Improved laboratory diagnosis, although a key tool, is not enough according to MSF experts. Efforts also need to be focused upstream, on the actual consumption of antibiotics. Doctors prescribing them automatically, patients using them without a prescription and the intake of drugs that are too strong or ill-adapted, make the task all the more difficult.

Just a few kilometres from the hospital, ‘roadside pharmacies’ are lined up one after the other at the local market. Planks of wood are nailed together to form makeshift stands selling boxes of anti-inflammatory pills, painkillers and antibiotics, a plastic tarp vaguely shielding them from the blazing sun.

“People come here when they have a stomach ache or a cut,” explains Moussa, the owner of one of these impromptu pharmacies. “The drugs come from Bamako, I don’t know if they’re good or not, but selling them at least allows me to provide for my family.” A few hundred metres down the road, an “official” dispensary also sells antibiotics without a prescription.

700,000 deaths a year

For want of widescale research, it is hard to estimate the extent of the phenomenon, nationwide, but Dr Ibrahim Guindo is “worried”. He heads the Antimicrobial Resistance Programme at the INRSP, the national public health research institute based in Bamako. “It was the clinicians contacting us about complicated cases, the treatment failures and routine data that alerted us to the problem,” he explains.

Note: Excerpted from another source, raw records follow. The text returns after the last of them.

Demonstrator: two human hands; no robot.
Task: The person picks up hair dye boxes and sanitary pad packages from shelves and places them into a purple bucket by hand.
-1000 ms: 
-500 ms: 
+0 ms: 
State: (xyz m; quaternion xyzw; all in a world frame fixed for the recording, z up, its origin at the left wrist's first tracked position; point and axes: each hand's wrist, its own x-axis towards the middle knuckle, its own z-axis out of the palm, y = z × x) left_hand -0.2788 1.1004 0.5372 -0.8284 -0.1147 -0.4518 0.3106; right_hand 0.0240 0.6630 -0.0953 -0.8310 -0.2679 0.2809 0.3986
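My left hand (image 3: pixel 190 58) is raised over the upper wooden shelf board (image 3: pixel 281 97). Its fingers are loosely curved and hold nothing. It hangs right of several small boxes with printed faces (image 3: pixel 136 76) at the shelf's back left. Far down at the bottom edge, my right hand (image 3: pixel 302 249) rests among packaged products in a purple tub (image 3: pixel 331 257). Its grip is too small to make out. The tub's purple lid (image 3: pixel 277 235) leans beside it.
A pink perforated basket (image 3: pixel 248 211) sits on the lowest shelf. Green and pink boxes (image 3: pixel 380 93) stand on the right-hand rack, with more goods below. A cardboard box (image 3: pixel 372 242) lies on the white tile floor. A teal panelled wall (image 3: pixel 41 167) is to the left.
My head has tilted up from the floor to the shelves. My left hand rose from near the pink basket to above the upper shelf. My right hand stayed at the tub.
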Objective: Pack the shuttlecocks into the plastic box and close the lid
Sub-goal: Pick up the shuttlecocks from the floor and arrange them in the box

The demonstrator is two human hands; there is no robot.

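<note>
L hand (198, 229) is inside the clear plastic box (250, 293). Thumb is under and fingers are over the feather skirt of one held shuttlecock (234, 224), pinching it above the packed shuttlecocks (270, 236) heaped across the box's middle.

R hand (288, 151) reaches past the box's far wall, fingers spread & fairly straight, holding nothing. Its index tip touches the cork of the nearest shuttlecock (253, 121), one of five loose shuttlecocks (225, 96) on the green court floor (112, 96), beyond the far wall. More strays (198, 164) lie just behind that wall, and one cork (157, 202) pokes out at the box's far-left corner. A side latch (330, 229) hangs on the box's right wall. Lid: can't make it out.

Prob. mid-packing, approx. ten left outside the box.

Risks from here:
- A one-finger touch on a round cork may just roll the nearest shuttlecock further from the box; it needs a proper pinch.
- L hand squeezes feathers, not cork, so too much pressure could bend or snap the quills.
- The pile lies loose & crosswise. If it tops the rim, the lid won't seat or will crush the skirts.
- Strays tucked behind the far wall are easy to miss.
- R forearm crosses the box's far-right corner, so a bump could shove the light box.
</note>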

“We only have access to sporadic data, but one thing is for sure, reducing the consumption of antibiotics is a priority.” In late 2017, the INRSP and the Ministry of Health decided to launch a National Plan aimed at amending the law governing the sale of drugs. The INRSP has also set up bacteriological laboratories in five hospitals, which have been tasked with collecting exact data.

The Institute plans to take part in the GLASS programme, a Global Antimicrobial Resistance Surveillance System, covering 42 countries. It was launched in 2015 by the World Health Organisation (WHO), following the adoption, that same year, of a Global Action Plan on Antimicrobial Resistance.

Antibiotic-resistance reportedly claims 700,000 lives each year. A figure that could soar to 10 million by 2050.

In 2016, MSF, faced with this problem in its work across the board, embarked on the development of a bacteriological ‘mini lab’, with the support of the MSF foundation. The Mini Lab has been designed as a transportable unit, for use in countries with limited resources and in emergency situations.

“The Mini Lab is rationality writ large,” sums up Jean-Baptiste Ronat, scientific and technical head of the project. “It is about adapting the techniques, the lab equipment and the user manuals, to develop an all-in-one laboratory that can be used by non-experts. In developing countries, laboratory technicians often don’t have training in bacteriology.” A prototype will be tested in 2019 in a country that the NGO does not yet wish to disclose.

The launch is planned for June 2020. “We are only the tip of the iceberg,” insists Jean-Baptiste Ronat. “As with the fight against climate change, the fight against antibiotic resistance must involve all sectors of society. Educating people about an invisible phenomenon, however, can prove challenging, and all the more so when they are faced with other priorities, such as putting food on the table. My fear is that, as with the tale of the frog in boiling water, [it jumps out immediately when dropped into boiling water, but when placed in tepid water that is progressively brought to the boil, it gets used to it and dies], people don’t realise how grave the situation is until it’s too late.”

This article has been translated from French.